I'm having a great deal of trouble with encoding in my site.
This is my problem right now, if I go to analize.php?dialog=árbol
which code is:
<?
echo $_GET['dialog'];
echo "sabía";
on it I get:
sabÃa
sabía
I'm using ANSI, changing to UTF-8 breaks both. I don't understand why this happens, also there isn't any code above this. I don't care about how they display since this file is only used to fetch data from my database. But I need to make $_GET
display properly so I can include it on the query.
How can this be done?
You cannot send the character "í" in a URL, URLs must use a subset of the ASCII charset. Therefore the URL is encoded to ?dialog=sab%C3%ADa
by your browser before being sent to the server. %C3%AD
represents the two bytes C3 AD
, which is the UTF-8 encoding for the character "í". You can confirm this with var_dump($_SERVER['QUERY_STRING']);
. This is automatically decoded by PHP, the result is the UTF-8 byte sequence for "sabía" with the "í" being encoded using the two bytes C3 AD
.
Your browser is interpreting this byte sequence using the Windows-1252 or ISO-8859-1 charset.

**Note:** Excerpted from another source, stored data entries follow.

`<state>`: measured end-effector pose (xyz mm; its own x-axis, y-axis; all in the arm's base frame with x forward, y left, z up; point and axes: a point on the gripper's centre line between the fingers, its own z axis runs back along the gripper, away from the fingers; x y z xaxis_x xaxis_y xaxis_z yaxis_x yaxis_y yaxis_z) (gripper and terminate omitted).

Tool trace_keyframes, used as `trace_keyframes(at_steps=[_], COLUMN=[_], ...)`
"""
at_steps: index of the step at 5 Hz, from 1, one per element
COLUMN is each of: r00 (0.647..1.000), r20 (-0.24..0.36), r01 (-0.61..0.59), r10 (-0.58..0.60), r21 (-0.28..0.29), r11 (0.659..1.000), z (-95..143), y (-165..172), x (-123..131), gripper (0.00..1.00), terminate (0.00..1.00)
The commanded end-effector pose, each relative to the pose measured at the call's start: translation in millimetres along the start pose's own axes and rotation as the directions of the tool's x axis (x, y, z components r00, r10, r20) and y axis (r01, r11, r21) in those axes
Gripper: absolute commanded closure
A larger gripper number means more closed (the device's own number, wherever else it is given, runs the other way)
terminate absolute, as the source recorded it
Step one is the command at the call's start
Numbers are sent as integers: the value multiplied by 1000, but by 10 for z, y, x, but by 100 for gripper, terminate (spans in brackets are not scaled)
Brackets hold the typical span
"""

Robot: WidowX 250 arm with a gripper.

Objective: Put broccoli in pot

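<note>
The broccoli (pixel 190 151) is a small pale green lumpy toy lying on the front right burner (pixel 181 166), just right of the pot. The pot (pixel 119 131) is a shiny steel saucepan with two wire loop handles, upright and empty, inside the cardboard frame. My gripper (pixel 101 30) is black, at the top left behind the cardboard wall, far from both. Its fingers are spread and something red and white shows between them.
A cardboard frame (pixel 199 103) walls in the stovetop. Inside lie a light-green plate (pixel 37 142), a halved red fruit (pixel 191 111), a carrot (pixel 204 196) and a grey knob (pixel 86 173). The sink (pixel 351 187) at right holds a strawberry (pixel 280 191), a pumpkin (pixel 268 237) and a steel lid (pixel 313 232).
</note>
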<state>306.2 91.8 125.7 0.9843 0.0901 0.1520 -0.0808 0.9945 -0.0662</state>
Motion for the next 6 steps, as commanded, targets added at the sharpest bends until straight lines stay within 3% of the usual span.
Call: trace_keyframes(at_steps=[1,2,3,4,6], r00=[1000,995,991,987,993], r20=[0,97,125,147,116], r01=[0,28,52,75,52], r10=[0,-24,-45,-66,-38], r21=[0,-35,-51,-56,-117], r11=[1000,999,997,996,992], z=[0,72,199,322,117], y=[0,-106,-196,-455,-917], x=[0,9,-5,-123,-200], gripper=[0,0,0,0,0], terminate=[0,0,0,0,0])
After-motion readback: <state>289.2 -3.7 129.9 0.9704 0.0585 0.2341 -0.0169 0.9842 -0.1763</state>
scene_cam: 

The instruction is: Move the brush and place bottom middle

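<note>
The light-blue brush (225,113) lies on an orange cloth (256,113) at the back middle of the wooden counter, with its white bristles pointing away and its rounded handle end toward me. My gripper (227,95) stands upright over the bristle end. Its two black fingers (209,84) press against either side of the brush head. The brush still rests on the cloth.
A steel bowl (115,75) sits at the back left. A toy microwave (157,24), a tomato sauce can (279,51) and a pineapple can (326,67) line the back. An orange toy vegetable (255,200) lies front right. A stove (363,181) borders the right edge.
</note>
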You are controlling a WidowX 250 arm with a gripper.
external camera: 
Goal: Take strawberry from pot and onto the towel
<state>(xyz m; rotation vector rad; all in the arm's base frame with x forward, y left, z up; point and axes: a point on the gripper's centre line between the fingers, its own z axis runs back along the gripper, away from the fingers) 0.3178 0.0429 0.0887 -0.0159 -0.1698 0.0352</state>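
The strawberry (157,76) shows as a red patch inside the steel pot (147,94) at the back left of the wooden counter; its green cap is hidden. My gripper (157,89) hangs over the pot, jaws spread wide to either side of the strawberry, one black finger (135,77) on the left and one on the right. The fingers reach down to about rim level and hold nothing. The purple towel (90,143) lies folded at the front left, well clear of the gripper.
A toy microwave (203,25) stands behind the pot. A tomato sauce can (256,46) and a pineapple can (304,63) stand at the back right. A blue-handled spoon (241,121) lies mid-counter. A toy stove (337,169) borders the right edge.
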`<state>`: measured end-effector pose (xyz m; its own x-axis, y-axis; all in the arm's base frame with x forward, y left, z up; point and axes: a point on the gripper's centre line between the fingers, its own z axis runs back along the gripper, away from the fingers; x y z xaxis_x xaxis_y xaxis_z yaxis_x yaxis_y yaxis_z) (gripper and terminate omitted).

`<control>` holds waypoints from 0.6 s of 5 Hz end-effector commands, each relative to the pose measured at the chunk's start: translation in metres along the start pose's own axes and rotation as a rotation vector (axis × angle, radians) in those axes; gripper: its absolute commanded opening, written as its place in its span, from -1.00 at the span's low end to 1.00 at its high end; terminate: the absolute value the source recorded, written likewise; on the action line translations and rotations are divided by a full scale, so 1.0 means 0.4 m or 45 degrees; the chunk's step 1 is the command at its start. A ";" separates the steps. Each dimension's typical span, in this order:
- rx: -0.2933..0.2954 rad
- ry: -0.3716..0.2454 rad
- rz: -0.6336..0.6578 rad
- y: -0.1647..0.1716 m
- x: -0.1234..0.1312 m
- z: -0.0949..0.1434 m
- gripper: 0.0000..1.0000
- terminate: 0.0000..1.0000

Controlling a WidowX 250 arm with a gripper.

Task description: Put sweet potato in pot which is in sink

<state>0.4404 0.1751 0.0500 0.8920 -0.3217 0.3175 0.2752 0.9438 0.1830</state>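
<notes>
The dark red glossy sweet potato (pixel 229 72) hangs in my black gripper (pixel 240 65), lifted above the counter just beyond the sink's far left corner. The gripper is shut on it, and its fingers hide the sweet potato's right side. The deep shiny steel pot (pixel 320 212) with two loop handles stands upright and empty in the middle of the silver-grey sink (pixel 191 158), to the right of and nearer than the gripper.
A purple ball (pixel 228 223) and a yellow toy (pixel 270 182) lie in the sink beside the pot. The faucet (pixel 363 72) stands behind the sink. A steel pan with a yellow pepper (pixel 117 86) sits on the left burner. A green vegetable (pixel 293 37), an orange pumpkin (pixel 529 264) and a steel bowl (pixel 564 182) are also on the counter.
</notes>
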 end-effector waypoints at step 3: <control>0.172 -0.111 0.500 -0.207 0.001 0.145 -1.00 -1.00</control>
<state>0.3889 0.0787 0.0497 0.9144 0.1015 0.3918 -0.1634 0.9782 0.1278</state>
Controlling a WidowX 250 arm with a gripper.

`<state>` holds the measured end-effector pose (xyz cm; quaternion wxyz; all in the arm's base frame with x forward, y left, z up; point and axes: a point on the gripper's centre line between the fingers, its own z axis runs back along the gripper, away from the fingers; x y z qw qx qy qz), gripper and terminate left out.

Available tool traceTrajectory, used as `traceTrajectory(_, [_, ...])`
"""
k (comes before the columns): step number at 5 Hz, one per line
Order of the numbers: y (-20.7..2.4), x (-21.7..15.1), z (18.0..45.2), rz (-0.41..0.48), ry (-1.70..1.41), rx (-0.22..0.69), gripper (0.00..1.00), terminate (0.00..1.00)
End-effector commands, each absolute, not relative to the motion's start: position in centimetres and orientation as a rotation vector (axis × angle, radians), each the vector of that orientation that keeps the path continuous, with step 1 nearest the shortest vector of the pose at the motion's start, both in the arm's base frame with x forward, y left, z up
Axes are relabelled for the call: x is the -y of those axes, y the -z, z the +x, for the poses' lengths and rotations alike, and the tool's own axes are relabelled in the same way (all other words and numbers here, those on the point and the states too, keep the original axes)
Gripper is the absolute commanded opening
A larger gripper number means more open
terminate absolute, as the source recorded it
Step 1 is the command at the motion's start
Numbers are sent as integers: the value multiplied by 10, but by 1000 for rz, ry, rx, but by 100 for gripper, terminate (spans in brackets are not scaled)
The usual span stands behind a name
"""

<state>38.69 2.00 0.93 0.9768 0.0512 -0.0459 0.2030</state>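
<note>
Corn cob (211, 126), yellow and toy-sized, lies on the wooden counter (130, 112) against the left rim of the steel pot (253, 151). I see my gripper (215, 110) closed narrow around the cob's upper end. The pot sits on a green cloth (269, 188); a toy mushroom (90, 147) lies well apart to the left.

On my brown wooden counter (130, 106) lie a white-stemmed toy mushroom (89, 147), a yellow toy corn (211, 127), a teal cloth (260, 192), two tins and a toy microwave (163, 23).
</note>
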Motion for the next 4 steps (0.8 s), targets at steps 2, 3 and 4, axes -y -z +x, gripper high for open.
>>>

The byte C3
represents "Ã" in this encoding, the byte AD
represents a soft-hyphen and is invisible.
Two possible solutions:
use UTF-8 everywhere (recommended!)
convert the $_GET
values to Windows-1252/ISO-8859-1 (or whatever encoding you want to use on your site) using mb_convert_encoding
or iconv
(not recommended)
- even in this case you should set a header that announces to the browser what encoding exactly you're using
In short, you need to make sure you're using the same encoding everywhere and specify to the browser what encoding exactly that is.